A quel moment Pascal Schumacher a-t-il su que son ami était le concepteur de cette affaire? Les débats n'ont pas encore apporté de réponse à cette question. Lors des multiples tentatives d'enlèvement qui ont précédé l'entrée en scène d'une nouvelle équipe plus déterminée et efficace, il affirme avoir prêté le fourgon des pompes funèbres pour venir en aide à Christian Pidoux. Il croyait que ce dernier était menacé et contraint de fournir un véhicule à des gens qui en voulaient à Stéphane Lagonico. Pascal Schumacher est même allé se poster devant le domicile de l'avocat pour voir comment les choses tourneraient, ou venir en aide à son copain. Finalement, dit-il, il a pris ses jambes à son cou. «Je ne voulais plus rien à voir à faire avec cette histoire.» On ne sait toujours pas pourquoi il a accepté de replonger dans cette affaire.

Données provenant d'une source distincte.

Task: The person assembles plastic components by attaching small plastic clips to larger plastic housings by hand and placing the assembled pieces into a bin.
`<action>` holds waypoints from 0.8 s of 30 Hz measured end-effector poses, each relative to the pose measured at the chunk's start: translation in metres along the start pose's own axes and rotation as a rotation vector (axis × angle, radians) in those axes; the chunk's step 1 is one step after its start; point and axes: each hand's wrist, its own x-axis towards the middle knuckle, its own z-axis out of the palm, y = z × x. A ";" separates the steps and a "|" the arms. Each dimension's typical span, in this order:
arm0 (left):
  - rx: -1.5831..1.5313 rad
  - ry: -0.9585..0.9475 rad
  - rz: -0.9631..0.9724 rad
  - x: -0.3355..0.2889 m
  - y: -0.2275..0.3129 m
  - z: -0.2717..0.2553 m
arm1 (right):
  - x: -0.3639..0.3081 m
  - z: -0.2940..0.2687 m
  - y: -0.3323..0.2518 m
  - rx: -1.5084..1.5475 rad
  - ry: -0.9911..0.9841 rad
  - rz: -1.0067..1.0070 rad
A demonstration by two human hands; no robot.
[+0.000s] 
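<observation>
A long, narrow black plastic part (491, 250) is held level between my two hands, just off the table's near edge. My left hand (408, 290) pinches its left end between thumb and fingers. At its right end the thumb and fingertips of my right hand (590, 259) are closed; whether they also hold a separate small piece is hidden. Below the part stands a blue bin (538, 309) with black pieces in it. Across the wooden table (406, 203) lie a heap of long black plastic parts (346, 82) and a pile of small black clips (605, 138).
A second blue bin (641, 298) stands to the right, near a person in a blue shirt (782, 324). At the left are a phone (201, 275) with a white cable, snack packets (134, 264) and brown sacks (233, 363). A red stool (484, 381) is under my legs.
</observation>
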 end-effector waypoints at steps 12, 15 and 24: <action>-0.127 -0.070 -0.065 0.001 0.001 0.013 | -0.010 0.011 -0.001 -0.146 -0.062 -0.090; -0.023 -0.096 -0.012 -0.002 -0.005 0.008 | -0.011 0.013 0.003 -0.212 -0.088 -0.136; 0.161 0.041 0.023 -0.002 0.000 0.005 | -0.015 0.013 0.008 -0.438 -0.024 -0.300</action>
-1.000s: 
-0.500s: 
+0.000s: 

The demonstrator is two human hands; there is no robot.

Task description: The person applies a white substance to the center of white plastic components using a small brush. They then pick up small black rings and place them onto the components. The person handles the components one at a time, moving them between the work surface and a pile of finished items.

Lors de la dernière tentative de cette première équipe, Stéphane Lagonico réalise que quelque chose d'anormal se passe devant chez lui. Il voit un fourgon, un homme encagoulé se cacher derrière un véhicule. «J'ai pensé à des cambrioleurs, j'ai fait semblant de parler au téléphone tout en regagnant l'entrée de l'immeuble. Là, j'ai vraiment appelé la police, mon cœur battait fort, j'avais peur de me faire surprendre en train de dénoncer un forfait», explique la victime. Le lendemain, l'avocat en parle à des amis qui lui suggèrent que ces gens en voulaient peut-être à lui ou à sa voiture. «A l'époque, j'étais certain que non», ajoute Stéphane Lagonico.